Not only are those beliefs not proven by reason or science, science isn't a noun, a dogma to defend. It's a process, a verb. Rather than just affirming beliefs by seeking only friendly faces in an infinite universe of facts, true science, and basic honesty for that matter, is about making every effort to disprove the ideas and beliefs we hold dear. Unfortunately, debunkers, like most people, don't do that. Instead, people identify with a fixed dogma, e.g., "I am an evolutionist, materialist, atheist, agnostic, Christian, Muslim, Buddhist . . ." or whatever. That's a sure way to fix the brain in place, insulating it from the unfolding of advancing knowledge that brings us closer to the truth. With regard to paranormal and preternatural phenomena, reason, experience, and science (quantum physics in particular) permit their possibility. They should not be cast aside as "woo woo" out of hand. They are a gateway to exploration and enlightenment.

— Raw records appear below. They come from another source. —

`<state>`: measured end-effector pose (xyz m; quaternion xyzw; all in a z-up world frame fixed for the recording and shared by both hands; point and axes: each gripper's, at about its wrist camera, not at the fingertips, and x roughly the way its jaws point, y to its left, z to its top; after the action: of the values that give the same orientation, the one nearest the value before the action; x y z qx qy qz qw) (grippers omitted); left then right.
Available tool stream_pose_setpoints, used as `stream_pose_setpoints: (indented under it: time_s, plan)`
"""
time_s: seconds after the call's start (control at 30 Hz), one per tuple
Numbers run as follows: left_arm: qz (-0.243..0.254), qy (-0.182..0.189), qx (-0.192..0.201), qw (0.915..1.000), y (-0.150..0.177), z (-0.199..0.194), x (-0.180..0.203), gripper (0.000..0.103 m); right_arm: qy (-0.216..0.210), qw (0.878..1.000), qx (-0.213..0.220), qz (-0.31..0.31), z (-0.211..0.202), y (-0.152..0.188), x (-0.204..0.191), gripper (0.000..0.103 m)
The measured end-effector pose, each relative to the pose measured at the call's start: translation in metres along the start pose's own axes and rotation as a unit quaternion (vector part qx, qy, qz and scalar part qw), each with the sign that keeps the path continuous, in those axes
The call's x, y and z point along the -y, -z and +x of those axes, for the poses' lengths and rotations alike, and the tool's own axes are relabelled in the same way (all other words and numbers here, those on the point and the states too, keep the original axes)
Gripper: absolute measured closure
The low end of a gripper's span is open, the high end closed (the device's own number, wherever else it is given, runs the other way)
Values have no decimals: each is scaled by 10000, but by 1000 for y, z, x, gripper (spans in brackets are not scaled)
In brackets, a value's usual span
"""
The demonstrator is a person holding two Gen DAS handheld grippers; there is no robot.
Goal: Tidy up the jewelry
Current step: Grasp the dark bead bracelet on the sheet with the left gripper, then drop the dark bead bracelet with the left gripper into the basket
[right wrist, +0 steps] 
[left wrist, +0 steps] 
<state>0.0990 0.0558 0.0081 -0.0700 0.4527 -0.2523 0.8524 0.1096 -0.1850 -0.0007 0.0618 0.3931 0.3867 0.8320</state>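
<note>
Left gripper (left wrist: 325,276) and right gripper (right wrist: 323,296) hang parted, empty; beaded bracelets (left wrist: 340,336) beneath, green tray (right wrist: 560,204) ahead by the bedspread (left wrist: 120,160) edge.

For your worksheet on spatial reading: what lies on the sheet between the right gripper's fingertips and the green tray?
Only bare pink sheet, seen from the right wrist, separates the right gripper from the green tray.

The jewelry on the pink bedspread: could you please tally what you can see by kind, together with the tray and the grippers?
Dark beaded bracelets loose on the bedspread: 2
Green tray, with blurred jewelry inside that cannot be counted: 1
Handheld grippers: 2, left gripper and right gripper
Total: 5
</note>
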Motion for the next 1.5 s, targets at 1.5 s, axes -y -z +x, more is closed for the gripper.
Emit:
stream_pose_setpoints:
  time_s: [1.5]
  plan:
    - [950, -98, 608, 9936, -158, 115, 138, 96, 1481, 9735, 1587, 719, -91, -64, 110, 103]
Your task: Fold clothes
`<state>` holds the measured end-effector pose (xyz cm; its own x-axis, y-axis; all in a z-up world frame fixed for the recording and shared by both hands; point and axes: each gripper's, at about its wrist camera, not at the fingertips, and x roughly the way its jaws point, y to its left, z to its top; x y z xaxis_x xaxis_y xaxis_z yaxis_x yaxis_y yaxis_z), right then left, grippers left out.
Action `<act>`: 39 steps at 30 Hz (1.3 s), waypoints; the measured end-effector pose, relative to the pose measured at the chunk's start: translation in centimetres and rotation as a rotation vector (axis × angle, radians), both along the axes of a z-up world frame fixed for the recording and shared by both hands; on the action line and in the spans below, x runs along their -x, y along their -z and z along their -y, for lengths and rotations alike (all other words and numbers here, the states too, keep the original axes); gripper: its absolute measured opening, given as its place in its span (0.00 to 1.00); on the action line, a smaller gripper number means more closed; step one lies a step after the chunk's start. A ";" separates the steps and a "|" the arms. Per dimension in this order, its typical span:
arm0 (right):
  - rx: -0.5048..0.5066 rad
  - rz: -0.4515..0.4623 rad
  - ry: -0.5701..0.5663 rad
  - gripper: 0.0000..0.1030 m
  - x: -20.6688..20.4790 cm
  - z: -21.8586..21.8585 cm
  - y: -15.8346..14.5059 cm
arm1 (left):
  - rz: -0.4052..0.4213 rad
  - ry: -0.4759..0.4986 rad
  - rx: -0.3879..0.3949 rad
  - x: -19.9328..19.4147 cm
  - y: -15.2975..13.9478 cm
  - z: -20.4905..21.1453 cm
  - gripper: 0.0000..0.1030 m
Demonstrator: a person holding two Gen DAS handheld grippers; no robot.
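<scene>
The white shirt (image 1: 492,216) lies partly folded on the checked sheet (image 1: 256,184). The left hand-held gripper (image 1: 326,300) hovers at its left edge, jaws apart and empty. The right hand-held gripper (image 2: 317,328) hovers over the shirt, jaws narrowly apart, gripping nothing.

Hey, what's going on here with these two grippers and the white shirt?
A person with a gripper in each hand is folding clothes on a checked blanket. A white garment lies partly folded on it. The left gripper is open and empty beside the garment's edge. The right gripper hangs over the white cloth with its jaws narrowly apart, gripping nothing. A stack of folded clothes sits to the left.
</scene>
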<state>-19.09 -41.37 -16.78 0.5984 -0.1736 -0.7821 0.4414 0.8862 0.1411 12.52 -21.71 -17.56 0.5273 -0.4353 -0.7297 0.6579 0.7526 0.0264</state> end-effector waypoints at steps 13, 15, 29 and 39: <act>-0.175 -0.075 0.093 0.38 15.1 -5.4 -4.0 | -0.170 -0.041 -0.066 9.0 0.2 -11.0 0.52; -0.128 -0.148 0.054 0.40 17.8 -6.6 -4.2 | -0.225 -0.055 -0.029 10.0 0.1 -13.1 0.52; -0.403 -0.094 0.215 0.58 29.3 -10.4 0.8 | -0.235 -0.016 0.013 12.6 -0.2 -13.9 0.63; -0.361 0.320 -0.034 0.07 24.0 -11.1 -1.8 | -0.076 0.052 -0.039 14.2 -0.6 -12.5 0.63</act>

It's Impossible and Ridiculous
In the early 1900s when Wilbur and Orville Wright flew their plane, Scientific American dismissed the event as a hoax. Simon Newcomb, a professor of mathematics and astronomy at Johns Hopkins University showed scientifically that powered human flight was "utterly impossible." For five years people looked up at the plane flying overhead, but there was a general denial that it ever left the ground. Even after Edison lit up Menlo Park around his laboratory with incandescent lights, scientists protested that Edison had "a positive want of knowledge of the electric circuit" and that the whole thing was "a completely idiotic idea." He was called the sorcerer of Menlo Park and told that what he was attempting would never be technically feasible. When Charles Parsons invented the turbine and claimed it would greatly increase the speed of ships, the Admiralty told him that such a feat was impossible. The turbojet was also labeled "an impossibility." When Baird developed a television, those who observed it were convinced "it was all a trick or something equally disreputable." Even the discoverer of radio waves, Heinrich Hertz, warned Guglielmo Marconi that he was "wasting his time" with experiments on wireless broadcasting. When Wilhelm Roentgen announced his discovery of x-rays, Lord Kelvin—author of almost 700 scientific papers, 70 inventions, creator of the absolute zero Kelvin temperature scale, and perhaps the greatest physicist of the 1800s—remarked that x-rays were nothing but an "elaborate hoax." Immanuel Velikovsky's ideas (1950) about the violent history of Earth contradicted the vogue slow and steady uniformitarian view of Earth history that fit the evolution hypothesis. His various predictions, such as the high temperature of Venus and the projected magnetic field of the Earth, were called by scientists "intellectually fraudulent," "dynamically impossible," and "too ridiculous to merit serious rebuttal." Macmillan, the publisher of his book, Worlds in Collision, was forced to stop printing it due to pressure from their academic textbook buyers even though Velikovsky's book was their biggest moneymaker.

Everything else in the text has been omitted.